MDS Alert

DIAGNOSIS CODING:

Before You Code Section I: Perform These 2 Double Checks

These steps taken in time can head off care, compliance woes.

Incorrectly identifying and coding ailments in Section I can leave your facility ailing in the care planning, survey and payment realms.

A two-fold goal: You want to make sure the resident has an accurate diagnosis list so the care plan meets his needs. And follow the RAI manual rules for coding or checking diagnoses in Section I of the MDS. 

These two simple strategies will help you meet both of those objectives.

1. Involve the resident/family in developing the resident's diagnosis list. "Diagnoses can travel with the resident from year to year and place to place, resulting in some of them being very outdated," says Lynn Peterson, RN, quality regulatory consultant for Health Dimensions Group in Minneapolis. Yet the RAI rules for completing Section I "force the facility to review whether the diagnoses are current and part of the treatment plan," she notes.

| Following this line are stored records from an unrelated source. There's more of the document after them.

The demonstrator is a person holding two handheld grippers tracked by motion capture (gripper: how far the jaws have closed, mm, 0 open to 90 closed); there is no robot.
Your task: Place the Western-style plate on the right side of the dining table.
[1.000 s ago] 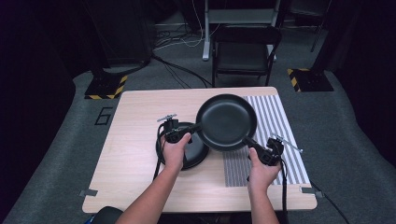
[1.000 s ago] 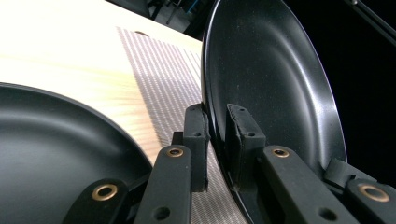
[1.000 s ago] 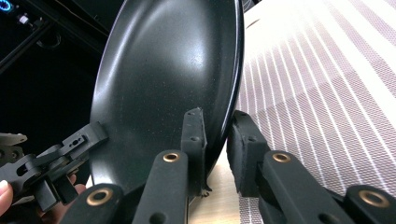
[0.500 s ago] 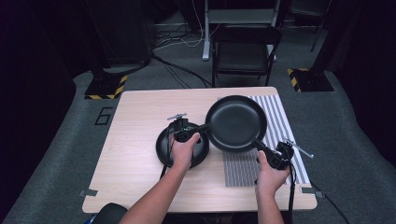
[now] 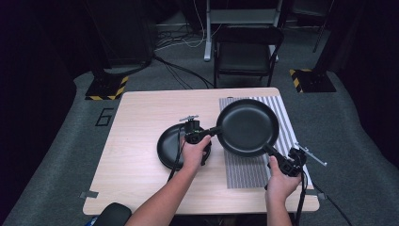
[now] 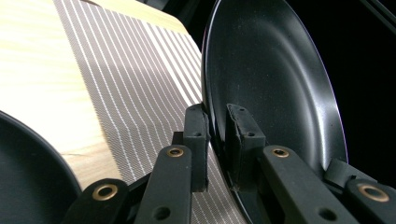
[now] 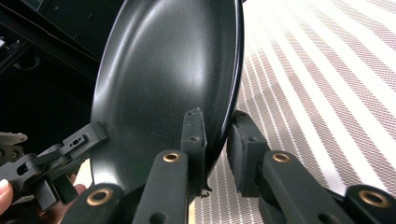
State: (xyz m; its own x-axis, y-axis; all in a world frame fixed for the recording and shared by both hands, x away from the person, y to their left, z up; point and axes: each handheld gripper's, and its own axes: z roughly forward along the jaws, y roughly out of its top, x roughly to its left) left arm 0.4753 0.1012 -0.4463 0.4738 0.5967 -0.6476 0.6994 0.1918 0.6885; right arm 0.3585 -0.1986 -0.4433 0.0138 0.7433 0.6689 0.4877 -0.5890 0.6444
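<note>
A light wooden desk (image 5: 141,141) is standing on grey carpet, with a dark folding chair (image 5: 247,52) beyond its far edge. A grey striped placemat (image 5: 249,169) is lying along the right part of the desk; in the left tool view its stripes (image 6: 135,84) are running beneath the pan.

A large black frying pan (image 5: 247,127) is hanging over the far half of the placemat, held between two hand-held tools. In the left tool view the pan (image 6: 271,84) is appearing on edge, and in the right tool view its dark inside (image 7: 163,79) is catching some light.

A smaller black dish (image 5: 171,148) is resting on the desk near its middle, to the left of the placemat, partly under the left hand (image 5: 194,153). Its rim (image 6: 28,163) is showing at the lower left of the left tool view.

The left tool (image 5: 207,134) is pinching the pan's left rim, its jaws pressing together on either side of the thin edge (image 6: 216,135).

The right tool (image 5: 277,157), held by the right hand (image 5: 281,181) near the desk's near right corner, is gripping the pan's near right rim, one jaw inside the pan and one outside (image 7: 215,149). The left tool (image 7: 51,163) is also appearing farther off in that view.
</note>
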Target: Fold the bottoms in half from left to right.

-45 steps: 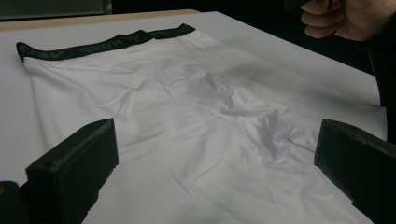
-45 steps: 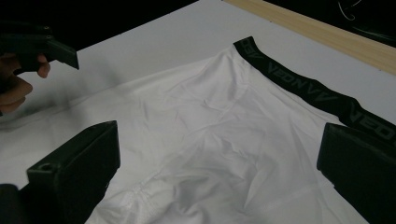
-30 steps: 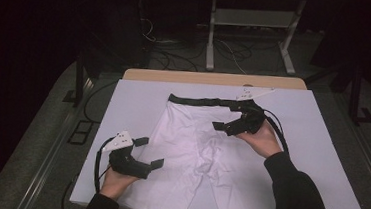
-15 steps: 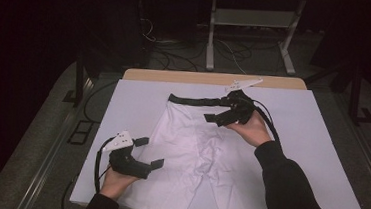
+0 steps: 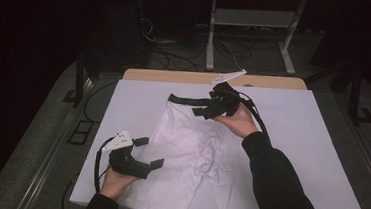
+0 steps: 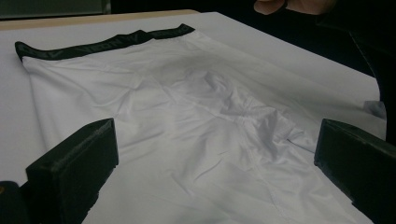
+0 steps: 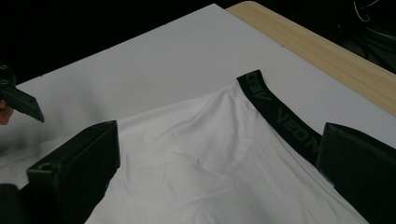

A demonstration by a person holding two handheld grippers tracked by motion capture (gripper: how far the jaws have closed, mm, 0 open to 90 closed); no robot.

Real-world practice: The interdisciplinary team at SunBridge Pinelodge Care and Rehabilitation meets with the resident/family at admission and asks them about the resident's diagnoses and history, according to Norma Todd, RN, director of nursing for the facility in Beckley, WV. "If you don't do that," she cautions, "you can miss certain diagnoses -- for example, a resident with a history of diabetes mellitus who isn't on dietary restrictions or medication to treat the diabetes. When we uncover information such as that, we notify the physician, who then confirms the diagnosis and documents it in the medical record."

Failing to ask the resident or surrogate about his history and condition can also result in inaccurate diagnoses and a care plan that's off the mark.

Example: A rehab patient with a documented diagnosis of diabetes mellitus asked physical therapist Shehla Rooney why she was assessing her lower-extremity sensation as part of a therapy evaluation. When Rooney explained that the assessment would help ensure good diabetic foot care, the patient said she didn't have diabetes. Turns out "the diagnosis of diabetes mellitus was an error in the hospital history and physical" that the facility had added to the patient's diagnosis list, says Rooney, owner of Premier Therapy Solutions in Cookeville, TN.

2. Make sure you have a physician-documented diagnosis for conditions such as pneumonia or aphasia. In that regard, an abnormal chest x-ray does not a pneumonia diagnosis make. "Sometimes people code pneumonia because the resident has had a chest x-ray showing he has an infiltrate," says Roberta Reed, MSN, RN, in Columbus, OH. But the physician hasn't really documented pneumonia, she notes.

Beware: A diagnosis of pneumonia coded in Section I2 alone can RUG a resident into clinically complex. So you want to make sure medical reviewers don't find you've improperly checked that condition on the MDS.

In addition, aphasia has to be diagnosed by a physician. So if you are in a state where a speech therapist can diagnose, the physician needs to co-sign the diagnosis, emphasizes Reed.

A physician can mention the diagnosis in the progress note or within an order, says Julie Thurn-Favilla, MSN, RN, corporate director of clinical services for Augustana Care in Minneapolis, which owns several facilities in Minnesota.

"For example, if the speech therapist is going to be following and treating the resident for aphasia, the physician could indicate that's the case, which would suffice as physician documentation of the diagnosis," says Thurn-Favilla.

Good question: Does a physician extender's documentation of a diagnosis meet the RAI requirement for coding it on the MDS? "The RAI manual says a physician must document a diagnosis before you code it on the MDS," says Thurn-Favilla. "The physician extender notes and orders are usually co-signed by the physician at some point," she notes. But the "Centers for Medicare & Medicaid Services hasn't really clarified officially that a nurse practitioner or physician assistant can document diagnoses," she adds. Thus, without a physician co-signature, the diagnosis wouldn't "technically" be valid for coding the MDS, says Thurn-Favilla, although she doesn't know that's been an issue.